#### [Directions]
Only one stretch of the data below is wanted: the lines starting at the one with "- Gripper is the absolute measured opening" and ending at the one with "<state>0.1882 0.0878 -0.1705", both included, given again exactly.

#### [Raw data]
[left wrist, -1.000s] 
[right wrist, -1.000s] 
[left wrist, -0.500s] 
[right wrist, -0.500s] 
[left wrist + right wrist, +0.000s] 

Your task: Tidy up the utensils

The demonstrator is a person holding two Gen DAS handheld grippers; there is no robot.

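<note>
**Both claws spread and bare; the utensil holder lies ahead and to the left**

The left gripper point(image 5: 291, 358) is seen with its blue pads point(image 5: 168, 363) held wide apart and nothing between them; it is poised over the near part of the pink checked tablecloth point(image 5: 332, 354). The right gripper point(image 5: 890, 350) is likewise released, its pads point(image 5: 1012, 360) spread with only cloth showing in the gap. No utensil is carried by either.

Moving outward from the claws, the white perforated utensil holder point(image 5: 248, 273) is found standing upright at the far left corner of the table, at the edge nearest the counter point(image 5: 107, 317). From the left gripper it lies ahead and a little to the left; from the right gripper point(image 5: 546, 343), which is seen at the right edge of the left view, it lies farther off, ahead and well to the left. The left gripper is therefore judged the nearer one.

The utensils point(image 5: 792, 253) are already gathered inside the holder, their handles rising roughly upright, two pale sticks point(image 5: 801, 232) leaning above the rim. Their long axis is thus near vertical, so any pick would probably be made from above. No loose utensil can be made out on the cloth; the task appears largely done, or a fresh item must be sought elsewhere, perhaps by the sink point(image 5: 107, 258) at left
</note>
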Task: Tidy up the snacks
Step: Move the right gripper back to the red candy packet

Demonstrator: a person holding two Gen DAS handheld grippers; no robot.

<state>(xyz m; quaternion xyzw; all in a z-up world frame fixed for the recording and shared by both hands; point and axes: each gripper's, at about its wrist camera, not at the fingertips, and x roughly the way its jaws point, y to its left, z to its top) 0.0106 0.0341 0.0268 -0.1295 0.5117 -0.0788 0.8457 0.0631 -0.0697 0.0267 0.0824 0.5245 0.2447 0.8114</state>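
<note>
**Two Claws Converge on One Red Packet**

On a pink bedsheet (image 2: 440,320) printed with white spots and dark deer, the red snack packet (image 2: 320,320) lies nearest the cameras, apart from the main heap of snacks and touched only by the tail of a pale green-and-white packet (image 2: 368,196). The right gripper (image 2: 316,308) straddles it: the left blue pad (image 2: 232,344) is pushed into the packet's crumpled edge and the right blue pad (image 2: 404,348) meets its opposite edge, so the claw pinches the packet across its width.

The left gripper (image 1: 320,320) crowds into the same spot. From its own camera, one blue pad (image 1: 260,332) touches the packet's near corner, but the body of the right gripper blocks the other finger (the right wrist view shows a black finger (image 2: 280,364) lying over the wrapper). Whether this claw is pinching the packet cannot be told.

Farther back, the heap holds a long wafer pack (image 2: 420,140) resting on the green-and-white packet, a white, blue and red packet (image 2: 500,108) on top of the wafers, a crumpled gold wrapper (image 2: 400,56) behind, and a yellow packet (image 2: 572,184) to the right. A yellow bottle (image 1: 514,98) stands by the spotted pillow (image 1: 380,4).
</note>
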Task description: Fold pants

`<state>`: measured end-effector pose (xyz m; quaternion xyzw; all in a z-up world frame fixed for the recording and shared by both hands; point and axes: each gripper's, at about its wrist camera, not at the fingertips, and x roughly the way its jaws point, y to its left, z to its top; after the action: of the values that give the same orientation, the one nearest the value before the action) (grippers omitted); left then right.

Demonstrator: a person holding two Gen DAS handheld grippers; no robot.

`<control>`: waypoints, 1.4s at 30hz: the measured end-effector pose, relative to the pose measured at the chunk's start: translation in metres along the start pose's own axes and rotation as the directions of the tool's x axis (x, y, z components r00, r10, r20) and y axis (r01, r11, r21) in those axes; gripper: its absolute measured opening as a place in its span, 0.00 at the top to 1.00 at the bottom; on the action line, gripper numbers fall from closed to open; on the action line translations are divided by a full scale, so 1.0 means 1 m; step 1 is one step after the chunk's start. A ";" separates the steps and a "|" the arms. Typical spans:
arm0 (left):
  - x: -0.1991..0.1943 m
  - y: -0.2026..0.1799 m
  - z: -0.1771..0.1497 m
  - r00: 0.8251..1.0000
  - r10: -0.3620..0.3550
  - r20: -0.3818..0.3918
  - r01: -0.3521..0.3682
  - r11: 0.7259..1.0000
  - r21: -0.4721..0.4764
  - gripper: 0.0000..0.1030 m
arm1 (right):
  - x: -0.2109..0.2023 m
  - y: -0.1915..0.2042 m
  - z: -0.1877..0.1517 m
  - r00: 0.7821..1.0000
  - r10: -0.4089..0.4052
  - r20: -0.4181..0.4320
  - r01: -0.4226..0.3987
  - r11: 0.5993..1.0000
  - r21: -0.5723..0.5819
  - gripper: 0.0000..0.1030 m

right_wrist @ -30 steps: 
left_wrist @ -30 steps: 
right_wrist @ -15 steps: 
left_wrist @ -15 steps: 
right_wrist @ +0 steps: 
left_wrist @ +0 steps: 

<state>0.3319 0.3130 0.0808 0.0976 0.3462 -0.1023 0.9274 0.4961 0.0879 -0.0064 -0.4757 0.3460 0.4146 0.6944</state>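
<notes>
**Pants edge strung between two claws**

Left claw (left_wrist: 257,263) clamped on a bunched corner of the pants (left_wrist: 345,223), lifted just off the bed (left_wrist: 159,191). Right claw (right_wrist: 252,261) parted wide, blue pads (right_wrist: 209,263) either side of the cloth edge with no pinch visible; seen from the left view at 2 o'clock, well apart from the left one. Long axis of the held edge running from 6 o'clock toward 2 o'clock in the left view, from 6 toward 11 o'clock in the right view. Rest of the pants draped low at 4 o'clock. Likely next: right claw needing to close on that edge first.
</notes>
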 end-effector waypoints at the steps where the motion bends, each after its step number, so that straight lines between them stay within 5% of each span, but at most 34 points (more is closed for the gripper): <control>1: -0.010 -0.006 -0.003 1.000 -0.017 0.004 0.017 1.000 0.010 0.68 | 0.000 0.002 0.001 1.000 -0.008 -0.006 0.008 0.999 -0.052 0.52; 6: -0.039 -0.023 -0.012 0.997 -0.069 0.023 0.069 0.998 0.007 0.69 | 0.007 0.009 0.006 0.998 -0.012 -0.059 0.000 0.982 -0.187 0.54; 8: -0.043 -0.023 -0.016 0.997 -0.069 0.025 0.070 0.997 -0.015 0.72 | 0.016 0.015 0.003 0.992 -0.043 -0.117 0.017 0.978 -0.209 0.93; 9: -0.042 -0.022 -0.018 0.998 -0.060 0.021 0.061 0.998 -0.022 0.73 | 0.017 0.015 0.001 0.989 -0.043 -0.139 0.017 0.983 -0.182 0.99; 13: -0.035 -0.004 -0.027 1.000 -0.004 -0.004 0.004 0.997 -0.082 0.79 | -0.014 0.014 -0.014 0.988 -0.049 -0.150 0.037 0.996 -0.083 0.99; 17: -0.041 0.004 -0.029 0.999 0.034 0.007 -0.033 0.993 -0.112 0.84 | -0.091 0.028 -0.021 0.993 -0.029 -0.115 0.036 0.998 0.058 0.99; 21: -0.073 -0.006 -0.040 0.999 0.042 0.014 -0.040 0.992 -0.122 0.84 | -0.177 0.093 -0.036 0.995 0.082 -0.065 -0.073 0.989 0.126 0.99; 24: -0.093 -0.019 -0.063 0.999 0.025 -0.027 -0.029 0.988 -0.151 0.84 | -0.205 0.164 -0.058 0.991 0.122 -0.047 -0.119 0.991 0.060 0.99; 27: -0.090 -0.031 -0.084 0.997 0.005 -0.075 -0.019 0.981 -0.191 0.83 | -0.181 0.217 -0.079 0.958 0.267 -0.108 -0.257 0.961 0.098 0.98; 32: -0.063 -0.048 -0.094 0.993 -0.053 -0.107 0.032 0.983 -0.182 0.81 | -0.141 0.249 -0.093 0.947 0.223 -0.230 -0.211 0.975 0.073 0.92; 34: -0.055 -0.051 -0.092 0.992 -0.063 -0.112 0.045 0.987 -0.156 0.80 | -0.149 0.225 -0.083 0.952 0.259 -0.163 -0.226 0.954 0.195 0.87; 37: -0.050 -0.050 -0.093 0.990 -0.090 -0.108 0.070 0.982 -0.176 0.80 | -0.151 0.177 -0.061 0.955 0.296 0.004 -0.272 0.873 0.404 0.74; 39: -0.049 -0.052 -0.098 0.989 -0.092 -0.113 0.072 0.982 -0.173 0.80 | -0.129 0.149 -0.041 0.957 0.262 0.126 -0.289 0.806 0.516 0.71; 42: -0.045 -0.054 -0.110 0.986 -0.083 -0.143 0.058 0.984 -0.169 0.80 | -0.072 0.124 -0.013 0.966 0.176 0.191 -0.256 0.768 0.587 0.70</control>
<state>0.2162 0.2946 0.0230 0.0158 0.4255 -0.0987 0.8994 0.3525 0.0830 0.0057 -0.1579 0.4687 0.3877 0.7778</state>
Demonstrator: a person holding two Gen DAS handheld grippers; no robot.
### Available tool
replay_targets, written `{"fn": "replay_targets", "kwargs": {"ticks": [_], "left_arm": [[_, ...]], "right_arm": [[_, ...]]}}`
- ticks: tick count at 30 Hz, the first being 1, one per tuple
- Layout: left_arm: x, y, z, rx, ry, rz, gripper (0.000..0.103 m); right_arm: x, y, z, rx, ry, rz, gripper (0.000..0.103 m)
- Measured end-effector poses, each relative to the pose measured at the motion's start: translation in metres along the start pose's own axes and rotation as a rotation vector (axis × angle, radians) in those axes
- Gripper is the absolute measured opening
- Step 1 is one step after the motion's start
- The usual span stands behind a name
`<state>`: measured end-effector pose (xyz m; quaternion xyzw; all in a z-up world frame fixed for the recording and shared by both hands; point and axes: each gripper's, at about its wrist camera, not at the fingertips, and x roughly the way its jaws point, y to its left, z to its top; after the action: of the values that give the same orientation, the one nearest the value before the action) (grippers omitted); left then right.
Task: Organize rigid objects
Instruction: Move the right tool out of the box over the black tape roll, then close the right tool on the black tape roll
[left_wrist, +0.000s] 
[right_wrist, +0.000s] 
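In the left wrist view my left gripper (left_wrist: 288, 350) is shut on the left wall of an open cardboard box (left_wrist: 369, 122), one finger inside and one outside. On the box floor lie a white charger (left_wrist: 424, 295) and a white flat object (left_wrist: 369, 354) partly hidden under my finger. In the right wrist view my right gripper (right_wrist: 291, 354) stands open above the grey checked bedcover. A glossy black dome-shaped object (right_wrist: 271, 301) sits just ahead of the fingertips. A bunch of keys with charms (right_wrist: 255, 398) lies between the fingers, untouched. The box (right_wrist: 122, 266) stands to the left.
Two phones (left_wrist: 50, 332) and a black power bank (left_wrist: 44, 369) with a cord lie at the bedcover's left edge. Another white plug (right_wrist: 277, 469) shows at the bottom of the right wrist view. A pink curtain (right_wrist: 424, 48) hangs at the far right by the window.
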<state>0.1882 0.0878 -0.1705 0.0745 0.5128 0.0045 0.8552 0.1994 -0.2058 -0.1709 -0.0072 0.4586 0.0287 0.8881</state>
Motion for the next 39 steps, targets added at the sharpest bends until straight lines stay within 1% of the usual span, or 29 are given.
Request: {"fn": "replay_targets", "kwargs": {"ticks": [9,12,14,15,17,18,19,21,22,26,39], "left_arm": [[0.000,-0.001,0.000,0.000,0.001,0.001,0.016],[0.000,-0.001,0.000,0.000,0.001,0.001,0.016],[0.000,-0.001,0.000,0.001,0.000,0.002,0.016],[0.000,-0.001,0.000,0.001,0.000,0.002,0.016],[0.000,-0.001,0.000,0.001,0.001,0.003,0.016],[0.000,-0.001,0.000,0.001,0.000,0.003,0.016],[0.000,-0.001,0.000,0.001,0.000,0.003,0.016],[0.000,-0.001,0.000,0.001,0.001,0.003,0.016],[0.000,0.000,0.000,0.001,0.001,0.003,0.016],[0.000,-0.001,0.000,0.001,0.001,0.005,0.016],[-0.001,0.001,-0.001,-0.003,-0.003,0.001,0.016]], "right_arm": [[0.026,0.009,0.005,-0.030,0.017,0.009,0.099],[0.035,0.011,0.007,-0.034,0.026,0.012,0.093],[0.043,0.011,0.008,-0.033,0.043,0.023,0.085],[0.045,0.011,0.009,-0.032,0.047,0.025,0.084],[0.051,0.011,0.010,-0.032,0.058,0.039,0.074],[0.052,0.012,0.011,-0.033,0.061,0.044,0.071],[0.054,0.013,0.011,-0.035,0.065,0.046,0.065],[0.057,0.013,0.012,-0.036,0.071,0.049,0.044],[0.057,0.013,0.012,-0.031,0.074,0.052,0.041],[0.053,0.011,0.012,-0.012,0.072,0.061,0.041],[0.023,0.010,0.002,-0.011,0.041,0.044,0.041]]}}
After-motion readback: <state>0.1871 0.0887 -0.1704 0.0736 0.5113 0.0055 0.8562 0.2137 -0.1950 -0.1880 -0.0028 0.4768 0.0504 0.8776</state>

#### [Finished exercise]
- Gripper is the absolute measured opening
- Step 1 is one step after the motion's start
- The usual span stands behind a name
`<state>`: measured end-effector pose (xyz m; quaternion xyzw; all in a z-up world frame fixed for the recording and shared by both hands; point and axes: each gripper's, at about its wrist camera, not at the fingertips, and x roughly the way its jaws point, y to its left, z to its top; after the action: of the values that give the same orientation, the one nearest the value before the action) (grippers omitted); left then right.
Task: Organize rigid objects
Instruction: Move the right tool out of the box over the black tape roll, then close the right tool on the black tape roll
[left_wrist, +0.000s] 
[right_wrist, +0.000s] 
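In the left wrist view my left gripper (left_wrist: 288, 350) is shut on the left wall of an open cardboard box (left_wrist: 369, 122), one finger inside and one outside. On the box floor lie a white charger (left_wrist: 424, 295) and a white flat object (left_wrist: 369, 354) partly hidden under my finger. In the right wrist view my right gripper (right_wrist: 291, 354) stands open above the grey checked bedcover. A glossy black dome-shaped object (right_wrist: 271, 301) sits just ahead of the fingertips. A bunch of keys with charms (right_wrist: 255, 398) lies between the fingers, untouched. The box (right_wrist: 122, 266) stands to the left.
Two phones (left_wrist: 50, 332) and a black power bank (left_wrist: 44, 369) with a cord lie at the bedcover's left edge. Another white plug (right_wrist: 277, 469) shows at the bottom of the right wrist view. A pink curtain (right_wrist: 424, 48) hangs at the far right by the window.
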<state>0.1882 0.0878 -0.1705 0.0745 0.5128 0.0045 0.8552 0.1994 -0.2058 -0.1709 -0.0072 0.4586 0.0287 0.8881</state>

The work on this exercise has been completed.